Are you prepared to respond to a food safety crisis or issue?

  • Do you have a crisis preparedness and management plan, and when was the last time it was reviewed or tested?  Was it a soup-to-nuts test along the supply chain or limited to a few aspects? Did it include stakeholder engagement?  What did you learn and did you implement changes?
  • Where is it?  Is it part of the operations manual?
  • Does it include what keeps you up at night (your greatest risks)?
  • Who’s on the crisis team and what are their responsibilities?  Are they still working for the organization? In the same role?  Is there one, final decision-maker (a crisis lead) or is it by committee (pray it isn’t)?

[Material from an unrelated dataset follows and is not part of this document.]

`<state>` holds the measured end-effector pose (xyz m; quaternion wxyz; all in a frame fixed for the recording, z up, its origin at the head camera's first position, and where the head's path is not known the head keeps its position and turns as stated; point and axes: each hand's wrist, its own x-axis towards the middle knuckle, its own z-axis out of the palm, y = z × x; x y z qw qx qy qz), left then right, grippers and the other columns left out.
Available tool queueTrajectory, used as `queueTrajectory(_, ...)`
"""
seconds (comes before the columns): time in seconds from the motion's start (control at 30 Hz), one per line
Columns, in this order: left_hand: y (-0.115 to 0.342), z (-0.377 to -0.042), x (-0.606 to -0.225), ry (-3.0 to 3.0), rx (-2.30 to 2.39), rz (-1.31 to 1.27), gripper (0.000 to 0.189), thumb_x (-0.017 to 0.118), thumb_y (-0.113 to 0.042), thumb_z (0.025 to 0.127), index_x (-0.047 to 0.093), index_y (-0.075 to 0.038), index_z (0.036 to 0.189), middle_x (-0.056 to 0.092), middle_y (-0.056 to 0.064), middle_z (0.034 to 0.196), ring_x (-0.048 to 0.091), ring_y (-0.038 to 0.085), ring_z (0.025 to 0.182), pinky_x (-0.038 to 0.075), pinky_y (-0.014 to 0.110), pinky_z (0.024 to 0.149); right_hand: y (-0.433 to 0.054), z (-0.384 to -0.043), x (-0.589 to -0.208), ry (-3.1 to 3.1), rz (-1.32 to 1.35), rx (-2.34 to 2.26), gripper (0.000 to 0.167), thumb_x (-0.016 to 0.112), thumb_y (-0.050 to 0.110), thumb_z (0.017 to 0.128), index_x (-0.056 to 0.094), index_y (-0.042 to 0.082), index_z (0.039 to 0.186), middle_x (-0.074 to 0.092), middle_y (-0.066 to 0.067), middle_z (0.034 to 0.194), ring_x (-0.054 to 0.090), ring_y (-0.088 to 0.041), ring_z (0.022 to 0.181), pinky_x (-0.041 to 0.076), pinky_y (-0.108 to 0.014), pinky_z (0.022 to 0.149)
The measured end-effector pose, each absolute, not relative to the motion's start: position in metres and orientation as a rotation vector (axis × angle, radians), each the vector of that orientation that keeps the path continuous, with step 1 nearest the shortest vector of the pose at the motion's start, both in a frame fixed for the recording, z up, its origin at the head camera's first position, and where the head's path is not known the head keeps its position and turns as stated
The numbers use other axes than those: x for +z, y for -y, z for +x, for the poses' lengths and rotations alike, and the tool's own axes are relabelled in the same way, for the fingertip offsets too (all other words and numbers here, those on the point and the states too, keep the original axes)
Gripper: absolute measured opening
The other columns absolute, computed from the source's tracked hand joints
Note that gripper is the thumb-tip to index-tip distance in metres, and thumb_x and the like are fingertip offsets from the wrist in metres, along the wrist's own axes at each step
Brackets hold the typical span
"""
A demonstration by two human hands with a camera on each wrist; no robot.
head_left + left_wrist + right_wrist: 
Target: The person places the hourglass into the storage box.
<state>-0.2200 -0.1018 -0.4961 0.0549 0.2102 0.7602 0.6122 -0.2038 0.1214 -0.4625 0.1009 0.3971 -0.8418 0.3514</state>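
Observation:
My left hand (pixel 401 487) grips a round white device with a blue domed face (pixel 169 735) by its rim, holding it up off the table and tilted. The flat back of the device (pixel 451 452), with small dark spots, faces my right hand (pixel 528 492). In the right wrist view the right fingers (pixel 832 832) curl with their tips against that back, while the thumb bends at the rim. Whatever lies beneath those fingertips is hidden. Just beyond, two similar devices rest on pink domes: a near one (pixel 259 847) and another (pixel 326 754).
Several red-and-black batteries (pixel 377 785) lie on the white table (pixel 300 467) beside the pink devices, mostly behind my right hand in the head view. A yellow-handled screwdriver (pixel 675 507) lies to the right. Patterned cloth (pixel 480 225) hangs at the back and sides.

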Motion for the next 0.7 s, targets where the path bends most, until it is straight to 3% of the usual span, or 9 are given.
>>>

  • Do you have current contacts who can help (e.g., science and academia, industry associations, regulators, government, regulators)?
  • Do you have an experienced crisis communications strategist to manage all points of stakeholder engagement?
  • Who are your spokespeople and are they trained for speaking with media in the most tense circumstances and scrutiny?
  • Are you equipped to handle a crisis unfolding online?  What platforms are you using?  Are you at risk for having your brand hijacked online?  Is your social media team trained for crisis situations?
  • Are you willing to ask for forgiveness and influence change?